Speech Emotion Recognition With Openai Whisper Large V3

Speech emotion recognition

The Speech Emotion Recognition With Openai Whisper Large V3 model is designed to recognize emotions in speech. It's trained on a dataset with over 4,000 audio recordings labeled with various emotions, including happy, sad, angry, and surprised. Using the Whisper Large V3 model, it can classify audio recordings into different emotional categories with high accuracy.
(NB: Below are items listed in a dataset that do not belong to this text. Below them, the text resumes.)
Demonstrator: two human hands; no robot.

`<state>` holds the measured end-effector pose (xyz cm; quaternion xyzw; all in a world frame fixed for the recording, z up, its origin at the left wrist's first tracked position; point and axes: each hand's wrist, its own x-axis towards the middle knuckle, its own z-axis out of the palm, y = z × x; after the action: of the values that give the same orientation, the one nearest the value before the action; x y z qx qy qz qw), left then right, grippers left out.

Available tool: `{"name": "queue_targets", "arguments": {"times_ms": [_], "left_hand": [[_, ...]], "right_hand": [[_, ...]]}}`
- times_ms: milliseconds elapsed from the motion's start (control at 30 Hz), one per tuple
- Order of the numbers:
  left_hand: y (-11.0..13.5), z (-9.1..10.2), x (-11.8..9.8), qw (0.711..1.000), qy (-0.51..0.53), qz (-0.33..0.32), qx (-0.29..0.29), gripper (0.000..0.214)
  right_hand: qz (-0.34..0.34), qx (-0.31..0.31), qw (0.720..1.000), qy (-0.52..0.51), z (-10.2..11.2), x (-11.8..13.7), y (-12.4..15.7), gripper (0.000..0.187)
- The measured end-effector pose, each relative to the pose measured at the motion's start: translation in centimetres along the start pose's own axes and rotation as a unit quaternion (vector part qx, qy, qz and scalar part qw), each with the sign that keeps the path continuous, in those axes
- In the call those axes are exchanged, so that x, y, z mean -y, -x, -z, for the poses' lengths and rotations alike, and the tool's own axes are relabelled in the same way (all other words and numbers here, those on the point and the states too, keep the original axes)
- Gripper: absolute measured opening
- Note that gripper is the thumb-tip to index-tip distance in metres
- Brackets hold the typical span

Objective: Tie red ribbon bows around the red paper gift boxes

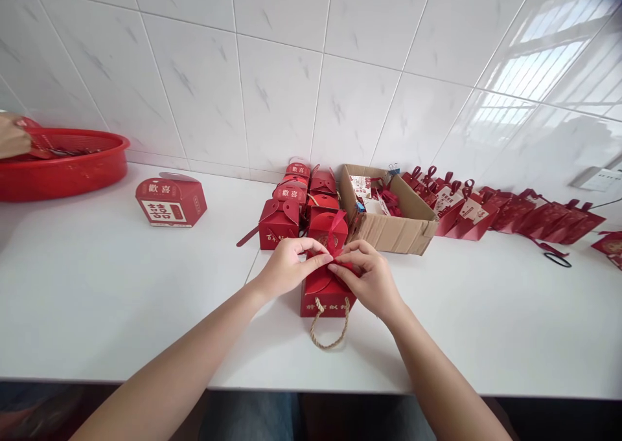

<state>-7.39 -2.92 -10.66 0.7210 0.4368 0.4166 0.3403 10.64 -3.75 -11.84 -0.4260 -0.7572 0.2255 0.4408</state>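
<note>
A red gift box [326,296] with gold lettering stands in front of me on the white counter, its rope handle [329,345] hanging down over the near side. Above its lid, a red ribbon [336,228] rises between my hands. My left hand [294,263] pinches the ribbon from the left, thumb and forefinger together. From the right, my right hand [365,274] pinches it too, its fingertips almost meeting the left ones. The fingers cover the middle of the ribbon, so any knot there is hidden.
Several red boxes [278,224] are grouped behind. An open cardboard box [396,230] of ribbons and cards stands right of them. Red triangular bags [473,217] line the wall. Left are a lone red box [171,201] and a red basket [104,162], with another person's hand [13,136] over it.
</note>
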Motion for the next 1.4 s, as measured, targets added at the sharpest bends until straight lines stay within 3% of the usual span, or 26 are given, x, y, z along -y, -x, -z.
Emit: {"name": "queue_targets", "arguments": {"times_ms": [233,533,800,1000,1400], "left_hand": [[0.2,0.2,0.0,0.998,-0.049,-0.046,0.02,0.017],[0.3,-0.6,1.0,0.986,-0.09,-0.13,-0.042,0.01],[0.1,-0.5,1.5,0.963,-0.158,-0.214,-0.047,0.009],[0.3,-0.7,1.3,0.962,-0.164,-0.208,-0.061,0.008],[0.4,-0.5,1.1,0.964,-0.158,-0.202,-0.067,0.008]], "right_hand": [[-0.006,0.015,1.0,0.007,-0.1,-0.4,-0.3,0.016],[-0.057,0.02,0.998,-0.022,0.1,-0.7,-0.5,0.023],[-0.092,0.034,0.995,-0.021,0.0,-1.1,-0.6,0.026],[-0.102,0.037,0.994,-0.027,0.0,-1.1,-0.6,0.031],[-0.172,0.079,0.97,-0.151,0.0,-0.8,-0.6,0.036]]}}
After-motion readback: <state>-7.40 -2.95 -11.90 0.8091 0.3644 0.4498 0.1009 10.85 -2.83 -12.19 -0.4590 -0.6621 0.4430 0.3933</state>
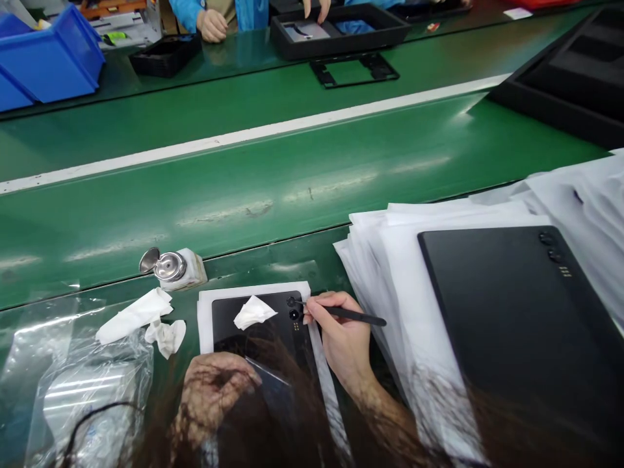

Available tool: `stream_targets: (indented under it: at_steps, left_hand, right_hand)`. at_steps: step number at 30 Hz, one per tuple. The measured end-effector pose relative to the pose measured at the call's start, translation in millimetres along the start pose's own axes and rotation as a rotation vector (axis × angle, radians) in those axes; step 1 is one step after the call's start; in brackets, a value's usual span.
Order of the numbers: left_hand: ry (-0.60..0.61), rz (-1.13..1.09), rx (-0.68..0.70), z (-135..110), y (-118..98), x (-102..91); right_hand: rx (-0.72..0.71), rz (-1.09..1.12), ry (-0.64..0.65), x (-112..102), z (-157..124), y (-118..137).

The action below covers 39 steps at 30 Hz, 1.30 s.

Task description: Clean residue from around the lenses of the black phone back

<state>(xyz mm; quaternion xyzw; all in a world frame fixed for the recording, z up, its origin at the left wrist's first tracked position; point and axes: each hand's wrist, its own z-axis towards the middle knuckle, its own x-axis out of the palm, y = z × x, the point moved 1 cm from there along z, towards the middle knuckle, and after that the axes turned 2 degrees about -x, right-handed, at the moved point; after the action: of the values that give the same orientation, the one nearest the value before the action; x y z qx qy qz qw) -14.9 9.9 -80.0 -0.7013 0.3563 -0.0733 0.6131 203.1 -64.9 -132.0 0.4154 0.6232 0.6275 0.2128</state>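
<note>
My right hand [344, 331] grips black tweezers [358, 316], their tip at the camera lenses [292, 308] of a dark tablet [287, 338]. The tablet lies back side up on a white sheet [205, 322], and a folded white wipe [254, 312] rests on its upper part. Over the tablet's left edge, my left hand [212, 390] has its fingers curled in. A thin, shiny clear strip [268, 372] shows by those fingertips; whether they hold it is unclear. Strands of hair blur the lower part of the view.
To the right, another tablet [507, 312] lies on stacked white sheets [375, 260]. A metal-topped dispenser bottle [182, 268], crumpled wipes [134, 315] and a clear plastic bag [92, 390] are on the left. Across the green belt [234, 208], co-workers' hands show near black trays [341, 42].
</note>
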Motion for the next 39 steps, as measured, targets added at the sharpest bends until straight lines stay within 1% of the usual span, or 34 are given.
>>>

But what makes this model unique is its ability to handle a wide range of emotions and its efficiency in processing audio data. With a high F1 score of 0.9198, it's clear that this model is effective in identifying emotional states from speech data. So, how does it work? Simply put, it uses the Whisper Feature Extractor to preprocess audio data, and then it's fine-tuned for audio classification tasks. This model is not only accurate but also efficient, making it a practical choice for real-world applications.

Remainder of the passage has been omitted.